Дом Радио был не только, как обычно, скучен, но и пуст. На вахте сидел нахохлившийся как снегирь милиционер в шинели. Он с завистью посмотрел на полушубок Татьяны и выписал пропуск. Лестницы были давно не убраны, на них накопился мусор, обрывки бумаг. Краска на стенах вздулась от мороза. И на двух этажах здания она не увидела никого.

Татьяна поднялась в кабинет директора — надо было подписать бумаги о пайке и укреплении к столовой.

В кабинете директора сидел Натан Яковлевич. Он увидел ее и не поверил:

— Таня?

И подбежал в ней. Шатаясь и подпрыгивая.

— Да. Натан Яковлевич. Это я Татьяна Бертольц, приехала в Ленинград.

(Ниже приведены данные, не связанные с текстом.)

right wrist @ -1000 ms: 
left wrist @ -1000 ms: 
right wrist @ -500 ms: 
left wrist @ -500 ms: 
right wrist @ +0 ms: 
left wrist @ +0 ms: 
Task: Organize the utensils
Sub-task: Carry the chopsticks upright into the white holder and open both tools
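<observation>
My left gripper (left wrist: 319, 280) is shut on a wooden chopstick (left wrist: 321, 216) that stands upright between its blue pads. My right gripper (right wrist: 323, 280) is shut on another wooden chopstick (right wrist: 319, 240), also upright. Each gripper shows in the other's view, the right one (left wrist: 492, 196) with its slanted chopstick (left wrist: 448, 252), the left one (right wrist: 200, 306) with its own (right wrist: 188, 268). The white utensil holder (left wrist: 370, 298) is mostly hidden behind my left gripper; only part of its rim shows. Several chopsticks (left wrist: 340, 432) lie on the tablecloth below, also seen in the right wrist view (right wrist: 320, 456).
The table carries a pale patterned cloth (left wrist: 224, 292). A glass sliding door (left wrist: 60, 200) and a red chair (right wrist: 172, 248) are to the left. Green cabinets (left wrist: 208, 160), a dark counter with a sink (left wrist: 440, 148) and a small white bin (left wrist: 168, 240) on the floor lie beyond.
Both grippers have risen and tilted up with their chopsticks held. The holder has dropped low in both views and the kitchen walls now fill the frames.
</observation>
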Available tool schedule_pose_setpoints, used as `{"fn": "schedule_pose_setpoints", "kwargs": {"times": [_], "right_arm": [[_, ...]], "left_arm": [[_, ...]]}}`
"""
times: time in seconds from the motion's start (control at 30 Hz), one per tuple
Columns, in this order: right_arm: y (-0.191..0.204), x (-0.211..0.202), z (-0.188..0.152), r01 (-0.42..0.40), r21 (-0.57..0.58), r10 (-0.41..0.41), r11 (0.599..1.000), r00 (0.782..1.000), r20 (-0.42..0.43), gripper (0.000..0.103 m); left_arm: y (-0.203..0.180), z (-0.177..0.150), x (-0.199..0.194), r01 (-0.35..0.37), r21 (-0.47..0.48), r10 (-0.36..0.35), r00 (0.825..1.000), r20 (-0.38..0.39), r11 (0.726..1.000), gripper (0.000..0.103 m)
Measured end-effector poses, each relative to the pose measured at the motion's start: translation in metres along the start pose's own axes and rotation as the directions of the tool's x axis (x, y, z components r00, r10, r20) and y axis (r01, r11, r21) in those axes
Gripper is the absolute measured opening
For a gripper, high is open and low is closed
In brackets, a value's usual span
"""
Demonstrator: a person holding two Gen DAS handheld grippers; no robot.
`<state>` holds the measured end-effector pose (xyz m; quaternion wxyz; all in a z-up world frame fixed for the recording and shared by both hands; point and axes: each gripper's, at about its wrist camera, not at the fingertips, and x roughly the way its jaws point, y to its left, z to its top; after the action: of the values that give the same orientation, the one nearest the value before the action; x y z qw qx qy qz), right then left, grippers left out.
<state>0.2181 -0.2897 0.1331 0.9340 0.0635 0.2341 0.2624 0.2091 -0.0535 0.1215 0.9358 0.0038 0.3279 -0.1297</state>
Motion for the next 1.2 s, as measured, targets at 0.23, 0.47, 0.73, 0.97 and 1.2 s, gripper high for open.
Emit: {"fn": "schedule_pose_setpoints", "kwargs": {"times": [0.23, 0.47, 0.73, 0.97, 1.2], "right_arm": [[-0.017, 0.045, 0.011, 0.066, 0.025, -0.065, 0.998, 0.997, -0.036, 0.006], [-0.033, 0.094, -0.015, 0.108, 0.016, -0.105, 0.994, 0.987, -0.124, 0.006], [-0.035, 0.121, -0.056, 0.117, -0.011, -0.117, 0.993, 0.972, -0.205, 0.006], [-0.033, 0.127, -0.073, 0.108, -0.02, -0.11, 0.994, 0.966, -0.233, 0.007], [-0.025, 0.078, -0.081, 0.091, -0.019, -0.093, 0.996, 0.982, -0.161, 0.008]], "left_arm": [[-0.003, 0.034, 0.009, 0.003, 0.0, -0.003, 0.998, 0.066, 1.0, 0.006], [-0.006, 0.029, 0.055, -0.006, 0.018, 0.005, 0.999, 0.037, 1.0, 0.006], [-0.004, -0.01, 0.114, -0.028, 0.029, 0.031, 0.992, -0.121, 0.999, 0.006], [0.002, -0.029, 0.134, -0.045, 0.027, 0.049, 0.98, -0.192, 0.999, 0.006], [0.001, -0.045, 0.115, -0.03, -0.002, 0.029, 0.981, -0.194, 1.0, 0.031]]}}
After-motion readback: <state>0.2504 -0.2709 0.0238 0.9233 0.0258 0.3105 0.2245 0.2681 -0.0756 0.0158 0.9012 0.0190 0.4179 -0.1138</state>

Он посмотрел на нее. И поверил.

— А я вот один, — сказал он как-то сдавленно, — как наши ответработники выехали, то меня перевели на казарменное положение. Все время здесь. Людей мало. Да, что мало их нет совсем. Скоро только метроном будет в эфире.

— А где все?

— Как где? — переспросил Натан Яковлевич, — кто на фронте, но большинство на предприятиях — настроение поднимают. Как могут, так и поднимают. А кто-то не вернулся из дома. Если так будет и дальше, то только один метроном и услышим по радио.

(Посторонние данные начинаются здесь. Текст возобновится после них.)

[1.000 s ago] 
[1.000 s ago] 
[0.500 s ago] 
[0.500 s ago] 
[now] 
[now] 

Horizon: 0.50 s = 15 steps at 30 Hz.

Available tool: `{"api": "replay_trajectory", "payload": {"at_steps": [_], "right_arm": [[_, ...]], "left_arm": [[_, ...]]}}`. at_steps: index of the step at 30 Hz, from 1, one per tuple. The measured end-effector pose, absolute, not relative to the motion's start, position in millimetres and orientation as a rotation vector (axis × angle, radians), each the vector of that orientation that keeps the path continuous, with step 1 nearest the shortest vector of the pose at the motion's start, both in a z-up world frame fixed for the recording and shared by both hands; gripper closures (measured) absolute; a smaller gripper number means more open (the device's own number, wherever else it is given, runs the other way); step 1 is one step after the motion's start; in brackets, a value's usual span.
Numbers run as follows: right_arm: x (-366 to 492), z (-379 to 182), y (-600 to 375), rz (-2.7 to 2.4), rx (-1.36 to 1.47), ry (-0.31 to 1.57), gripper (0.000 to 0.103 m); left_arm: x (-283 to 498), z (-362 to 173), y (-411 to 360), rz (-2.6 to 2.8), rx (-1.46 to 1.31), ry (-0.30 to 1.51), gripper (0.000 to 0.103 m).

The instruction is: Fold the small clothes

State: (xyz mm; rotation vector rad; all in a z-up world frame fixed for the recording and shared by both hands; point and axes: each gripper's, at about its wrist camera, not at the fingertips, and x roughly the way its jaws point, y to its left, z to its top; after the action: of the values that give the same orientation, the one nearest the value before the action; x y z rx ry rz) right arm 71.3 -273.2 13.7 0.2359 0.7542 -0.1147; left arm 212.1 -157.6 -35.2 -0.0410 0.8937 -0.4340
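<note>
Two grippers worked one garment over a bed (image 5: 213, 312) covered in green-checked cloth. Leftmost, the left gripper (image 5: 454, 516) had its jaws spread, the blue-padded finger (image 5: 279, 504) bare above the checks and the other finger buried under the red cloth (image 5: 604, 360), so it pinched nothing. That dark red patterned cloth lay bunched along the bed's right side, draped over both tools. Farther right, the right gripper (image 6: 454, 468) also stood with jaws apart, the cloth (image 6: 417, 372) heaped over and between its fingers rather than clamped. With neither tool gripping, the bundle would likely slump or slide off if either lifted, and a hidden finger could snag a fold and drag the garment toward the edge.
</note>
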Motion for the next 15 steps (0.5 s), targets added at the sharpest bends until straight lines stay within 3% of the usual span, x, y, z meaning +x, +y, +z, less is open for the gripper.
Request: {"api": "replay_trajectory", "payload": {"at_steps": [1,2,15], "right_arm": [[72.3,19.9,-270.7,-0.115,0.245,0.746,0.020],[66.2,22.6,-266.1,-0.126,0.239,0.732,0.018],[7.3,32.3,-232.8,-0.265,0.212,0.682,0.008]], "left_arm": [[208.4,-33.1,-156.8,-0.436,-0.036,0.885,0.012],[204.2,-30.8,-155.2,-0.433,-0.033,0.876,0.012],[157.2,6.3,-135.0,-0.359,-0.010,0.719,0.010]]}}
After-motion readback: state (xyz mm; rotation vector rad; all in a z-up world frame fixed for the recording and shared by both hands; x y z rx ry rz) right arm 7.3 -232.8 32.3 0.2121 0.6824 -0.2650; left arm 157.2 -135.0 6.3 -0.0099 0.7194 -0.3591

— Не будет, — убежденно ответила Татьяна, — будем делать нормальный эфир.

Натан Яковлевич взял ее руки и сказал то, чем жил:

— А моя Фанечка умерла. И дочки. Меня как на казарменное положение перевели, так я им ничего не мог передавать, и приводить их сюда было нельзя. У меня особенное положение.

Потом он посмотрел на нее и смутился:

— У вас, я вижу тоже все не очень хорошо.

Татьяна сжала его холодные и дорожащие руки:

— Хуже уже не будет. Не будет, надо только выжить. И победить.

Он как-то обреченно закивал.

— Не спрашиваете, для кого теперь жить, — она еще сильнее сжала руки Натана Яковлевича, — не задавайте таких простых вопросов. Надо просто жить. Вы меня понимаете?

— Таня, — ответил он, — но мои дочки?

— Натан Яковлевич, — дернула она его за руки, — а мои дети?

Он захотел вывернуться, но Татьяна крепко держала его за руки, а сил у этого слабого человека было совсем мало.

— Натан Яковлевич. Мой кабинет свободен?

— Конечно, — быстро ответил Натан Яковлевич, — там пол-этажа свободно.

— Я его займу. Могу работать постоянно. Сейчас нет смысла ходить домой. Да и дома как такового нет. Здесь мой дом.

— Конечно, конечно, — согласился Натан Яковлевич, — я живу здесь. Но я как ответственный работник. Хотя какой из меня аппаратчик? Но бомбоубежище у нас хорошее. Теплое, есть вода, и работать можно. И там можно и здесь можно.

— Хорошо.

— А вы, с какой целью ввернулись Танечка, — все же спросил Натан Яковлевич. Спросил то, чего не должен был спрашивать, это понимал и он и она. Но все, же спросил.

— Я буду писать стихи, — четко ответила Татьяна.

— Но вы ведь и так писали, — Натан Яковлевич посмотрел ей в лицо.

— Да, но никогда не писала стихов. Раньше не писала. Поденщину, халтуру, поделки. Такие были. А сейчас чувствую, что они нужны. Стихи нужны. И они будут. Если хотите это мой ответ фронту.

— Ответ фронту, — повторил Натан Яковлевич, выводил и опустил руки.

— Я в Москве поняла, Натан Яковлевич, что литература имеет смысл только тогда когда дает человеку крылья.

Он посмотрел ей в глаза, старый и безнадежно одинокий занимающий и чужой кабинет, и чужое место в жизни.

— Вы идите, — голос его сорвался, — я все подпишу и передам в отдел кадров сам.

— Спасибо, Натан Яковлевич.

— Наверное, это все, что я могу для вас сделать.

Он отвернулся и пошел к столу.

— А знаете, Натан Яковлевич, — сказала ему в спину Татьяна, — каждый решает сам. Ноя могу для вас сделать больше. И рада этому.

Он не обернулся, а только обреченно махнул рукой.